Work to be completed:
Pick the lines holding the string "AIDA" out of the records and copy them.

--- Material for this exercise Enclosed Below ---

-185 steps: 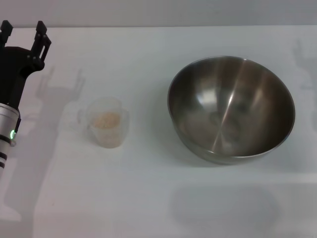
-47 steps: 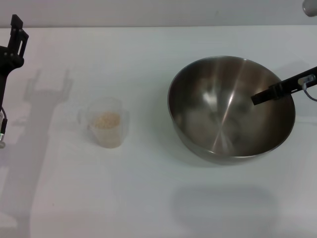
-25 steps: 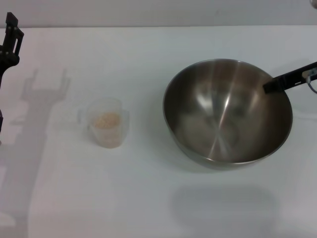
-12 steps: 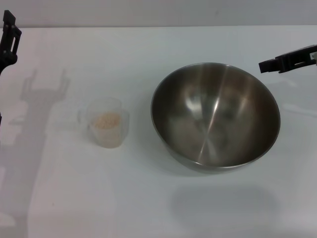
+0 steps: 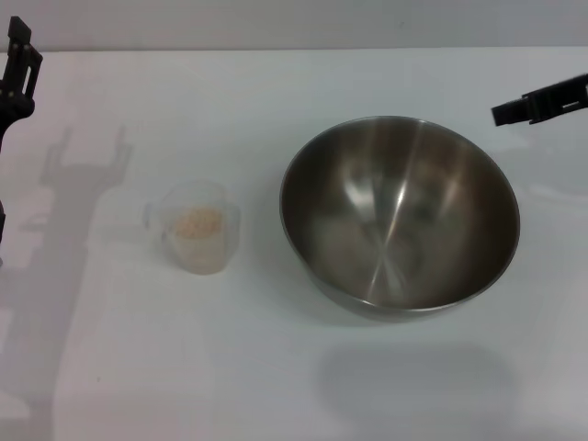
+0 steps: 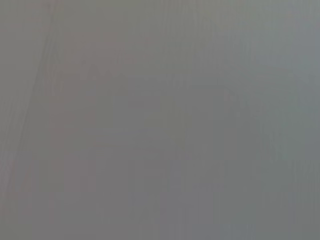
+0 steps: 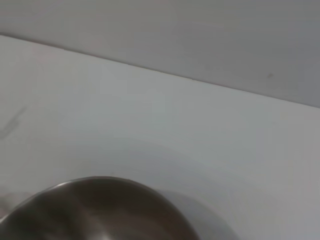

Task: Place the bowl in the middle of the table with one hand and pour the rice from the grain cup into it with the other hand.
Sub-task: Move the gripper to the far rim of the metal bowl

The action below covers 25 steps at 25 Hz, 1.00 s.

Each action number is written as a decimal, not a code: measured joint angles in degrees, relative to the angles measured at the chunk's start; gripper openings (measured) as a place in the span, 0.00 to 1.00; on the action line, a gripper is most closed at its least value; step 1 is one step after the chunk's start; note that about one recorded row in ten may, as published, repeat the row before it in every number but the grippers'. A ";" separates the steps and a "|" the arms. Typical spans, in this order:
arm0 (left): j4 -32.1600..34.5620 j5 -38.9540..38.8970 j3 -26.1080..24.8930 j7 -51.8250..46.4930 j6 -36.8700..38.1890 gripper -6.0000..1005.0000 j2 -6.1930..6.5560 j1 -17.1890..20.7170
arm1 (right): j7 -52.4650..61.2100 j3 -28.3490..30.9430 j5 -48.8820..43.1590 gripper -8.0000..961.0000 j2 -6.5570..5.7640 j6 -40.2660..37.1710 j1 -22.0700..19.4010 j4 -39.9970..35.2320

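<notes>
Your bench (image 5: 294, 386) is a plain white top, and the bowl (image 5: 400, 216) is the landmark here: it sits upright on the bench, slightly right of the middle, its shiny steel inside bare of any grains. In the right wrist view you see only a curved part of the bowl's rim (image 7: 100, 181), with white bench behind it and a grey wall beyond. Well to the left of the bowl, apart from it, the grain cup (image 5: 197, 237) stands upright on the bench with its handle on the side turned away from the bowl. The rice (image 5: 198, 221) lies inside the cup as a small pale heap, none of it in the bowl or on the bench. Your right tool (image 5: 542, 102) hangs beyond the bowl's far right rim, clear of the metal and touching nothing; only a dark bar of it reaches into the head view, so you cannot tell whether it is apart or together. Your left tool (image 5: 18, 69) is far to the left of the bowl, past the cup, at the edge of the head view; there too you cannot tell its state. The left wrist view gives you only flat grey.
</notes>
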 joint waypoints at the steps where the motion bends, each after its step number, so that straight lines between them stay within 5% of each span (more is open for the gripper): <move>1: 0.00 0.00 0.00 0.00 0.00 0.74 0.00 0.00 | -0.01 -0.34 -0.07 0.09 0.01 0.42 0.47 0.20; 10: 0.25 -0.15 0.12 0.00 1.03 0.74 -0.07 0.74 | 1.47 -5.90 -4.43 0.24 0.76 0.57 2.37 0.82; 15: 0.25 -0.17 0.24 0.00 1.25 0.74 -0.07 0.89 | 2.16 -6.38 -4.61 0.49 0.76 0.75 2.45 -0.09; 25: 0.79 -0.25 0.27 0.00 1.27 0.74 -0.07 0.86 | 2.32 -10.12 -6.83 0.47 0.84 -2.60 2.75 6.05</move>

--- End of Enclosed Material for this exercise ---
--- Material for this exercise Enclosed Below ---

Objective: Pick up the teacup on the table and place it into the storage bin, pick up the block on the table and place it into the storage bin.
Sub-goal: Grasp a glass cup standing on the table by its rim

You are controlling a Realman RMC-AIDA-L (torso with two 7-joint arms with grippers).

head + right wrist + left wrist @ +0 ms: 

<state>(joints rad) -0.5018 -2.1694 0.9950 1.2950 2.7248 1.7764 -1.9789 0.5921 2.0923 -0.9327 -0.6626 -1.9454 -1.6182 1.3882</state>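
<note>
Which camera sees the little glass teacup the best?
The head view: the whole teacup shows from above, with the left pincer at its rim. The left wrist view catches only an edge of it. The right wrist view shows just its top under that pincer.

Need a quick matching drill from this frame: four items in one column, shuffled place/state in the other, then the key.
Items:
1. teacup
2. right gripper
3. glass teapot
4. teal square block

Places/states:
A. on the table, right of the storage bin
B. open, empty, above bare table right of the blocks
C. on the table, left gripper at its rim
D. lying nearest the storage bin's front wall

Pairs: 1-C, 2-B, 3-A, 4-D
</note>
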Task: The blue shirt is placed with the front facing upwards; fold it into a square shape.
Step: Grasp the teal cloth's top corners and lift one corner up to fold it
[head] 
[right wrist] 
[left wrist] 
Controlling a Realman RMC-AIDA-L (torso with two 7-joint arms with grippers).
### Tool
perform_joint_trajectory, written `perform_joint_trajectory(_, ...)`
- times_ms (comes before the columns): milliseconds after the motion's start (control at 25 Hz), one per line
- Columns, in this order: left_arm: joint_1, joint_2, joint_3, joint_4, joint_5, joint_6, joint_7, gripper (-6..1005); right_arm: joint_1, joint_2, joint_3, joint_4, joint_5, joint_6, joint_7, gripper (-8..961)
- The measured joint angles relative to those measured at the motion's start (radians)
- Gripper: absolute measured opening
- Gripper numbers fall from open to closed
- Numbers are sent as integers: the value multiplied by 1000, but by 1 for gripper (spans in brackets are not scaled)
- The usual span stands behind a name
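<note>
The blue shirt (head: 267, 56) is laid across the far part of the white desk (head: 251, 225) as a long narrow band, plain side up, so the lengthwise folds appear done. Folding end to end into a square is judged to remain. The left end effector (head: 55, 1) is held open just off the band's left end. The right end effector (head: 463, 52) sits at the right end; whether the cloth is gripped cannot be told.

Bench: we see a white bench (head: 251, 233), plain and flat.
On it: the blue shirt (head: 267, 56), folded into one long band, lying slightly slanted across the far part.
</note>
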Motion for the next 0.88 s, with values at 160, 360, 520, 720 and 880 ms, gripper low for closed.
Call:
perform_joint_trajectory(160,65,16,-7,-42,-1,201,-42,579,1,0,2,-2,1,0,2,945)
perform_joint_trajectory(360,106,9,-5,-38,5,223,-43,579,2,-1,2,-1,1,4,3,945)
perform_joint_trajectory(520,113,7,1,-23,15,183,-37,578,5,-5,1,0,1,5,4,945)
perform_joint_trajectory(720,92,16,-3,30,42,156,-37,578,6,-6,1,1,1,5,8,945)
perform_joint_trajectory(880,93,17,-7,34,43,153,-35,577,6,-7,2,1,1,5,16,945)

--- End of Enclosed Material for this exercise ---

Answer to this task:
You are controlling a Realman RMC-AIDA-L (torso with two 7-joint arms with grippers).
Controlling a Realman RMC-AIDA-L (torso with two 7-joint arms with grippers).

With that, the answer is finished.